These are the key concepts you need to understand to accurately answer the question.

Doppler effect
The Doppler effect is a phenomenon observed when there is a change in frequency or wavelength of a wave in relation to an observer moving relative to the source of the sound or light. This effect is commonly associated with sound waves, like the change in pitch of a siren as an ambulance drives past.

For light waves, the Doppler effect can result in redshift or blueshift. Redshift occurs when light from an object moving away from the observer stretches out, leading to an increase in wavelength and a shift toward the red end of the spectrum. Conversely, blueshift happens when light from an object approaching an observer compresses, leading to a decrease in wavelength and a shift toward the blue end of the spectrum.
Hubble's Law
Hubble's Law is a fundamental concept in cosmology that describes the expansion of the universe. This law states that the velocity at which a galaxy recedes from an observer is directly proportional to its distance from the observer. The formula for Hubble's Law is expressed as:
  • \( v = H_0 d \)
Where:
  • \( v \) is the recession velocity of the galaxy.
  • \( H_0 \) is the Hubble constant, which is a measure of the rate of cosmic expansion.
  • \( d \) represents the distance between the galaxy and the observer.
The value of the Hubble constant is crucial for calculating cosmic distances and understanding the size, age, and eventual fate of the universe. Typical estimates for \( H_0 \) hover around 70 km/s/Mpc.
recession velocity
Recession velocity is the speed at which a galaxy or celestial body moves away from the observer. In the context of cosmology, it is often inferred from redshift measurements using the Doppler effect.

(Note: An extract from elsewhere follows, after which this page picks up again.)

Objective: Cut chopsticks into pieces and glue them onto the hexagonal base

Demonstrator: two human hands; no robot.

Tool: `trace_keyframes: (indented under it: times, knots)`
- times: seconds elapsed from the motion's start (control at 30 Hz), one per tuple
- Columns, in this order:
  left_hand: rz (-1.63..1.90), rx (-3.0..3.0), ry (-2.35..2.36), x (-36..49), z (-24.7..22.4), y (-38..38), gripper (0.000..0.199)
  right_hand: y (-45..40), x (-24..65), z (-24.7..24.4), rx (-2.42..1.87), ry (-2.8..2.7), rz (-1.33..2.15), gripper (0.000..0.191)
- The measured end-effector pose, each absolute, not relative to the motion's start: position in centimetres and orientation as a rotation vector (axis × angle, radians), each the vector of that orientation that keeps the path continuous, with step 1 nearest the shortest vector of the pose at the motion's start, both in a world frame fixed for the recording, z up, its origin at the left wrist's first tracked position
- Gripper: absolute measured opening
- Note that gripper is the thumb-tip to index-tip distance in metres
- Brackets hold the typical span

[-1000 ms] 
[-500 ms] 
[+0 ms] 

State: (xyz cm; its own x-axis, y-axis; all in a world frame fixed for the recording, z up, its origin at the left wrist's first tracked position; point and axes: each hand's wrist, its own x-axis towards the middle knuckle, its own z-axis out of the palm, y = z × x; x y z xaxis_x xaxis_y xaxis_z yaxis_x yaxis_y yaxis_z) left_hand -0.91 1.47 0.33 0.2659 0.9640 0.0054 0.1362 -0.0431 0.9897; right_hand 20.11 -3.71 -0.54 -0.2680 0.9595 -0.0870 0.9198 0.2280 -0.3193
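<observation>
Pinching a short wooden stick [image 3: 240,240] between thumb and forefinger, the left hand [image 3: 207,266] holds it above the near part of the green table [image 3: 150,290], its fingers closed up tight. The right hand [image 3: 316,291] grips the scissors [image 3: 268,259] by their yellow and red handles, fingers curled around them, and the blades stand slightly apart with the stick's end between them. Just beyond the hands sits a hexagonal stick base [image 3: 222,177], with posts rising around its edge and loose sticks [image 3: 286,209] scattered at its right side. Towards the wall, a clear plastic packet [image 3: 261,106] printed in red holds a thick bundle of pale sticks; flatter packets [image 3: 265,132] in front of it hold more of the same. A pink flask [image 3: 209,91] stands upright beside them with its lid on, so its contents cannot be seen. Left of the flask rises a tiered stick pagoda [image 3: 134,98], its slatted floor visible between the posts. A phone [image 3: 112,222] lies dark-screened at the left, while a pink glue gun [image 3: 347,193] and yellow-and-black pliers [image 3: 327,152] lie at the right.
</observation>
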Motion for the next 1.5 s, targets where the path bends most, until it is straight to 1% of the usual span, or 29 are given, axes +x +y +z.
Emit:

For galaxies with relatively small redshifts, the relationship between recession velocity and redshift can be approximated using:
  • \( v = zc \)
Where:
  • \( v \) represents the recession velocity.
  • \( z \) is the redshift, which is a measure of how much the light has been stretched.
  • \( c \) is the constant speed of light \( (3.00 \times 10^8 \text{ m/s}) \).
Understanding recession velocity is essential for studying the universe's expansion and measuring distances to remote galaxies.
galaxy distance measurement
Measuring the distance to galaxies is a crucial component of understanding the universe's structure and scale. One of the primary methods is using Hubble's Law. By determining the recession velocity of a distant galaxy through its redshift, astrophysicists can use this velocity along with the Hubble constant to calculate the galaxy's distance.

The formula is given by:
  • \( d = \frac{v}{H_0} \)
Where:
  • \( d \) is the distance to the galaxy.
  • \( v \) is the recession velocity derived from redshift measurements.
  • \( H_0 \) is the Hubble constant.
This approach allows astronomers to map the universe and examine galactic positions, movements, and the large-scale structure of the cosmos. With ongoing advances in technology and methodology, determining these vast distances continues to improve, offering deeper insights into the universe's history and evolution.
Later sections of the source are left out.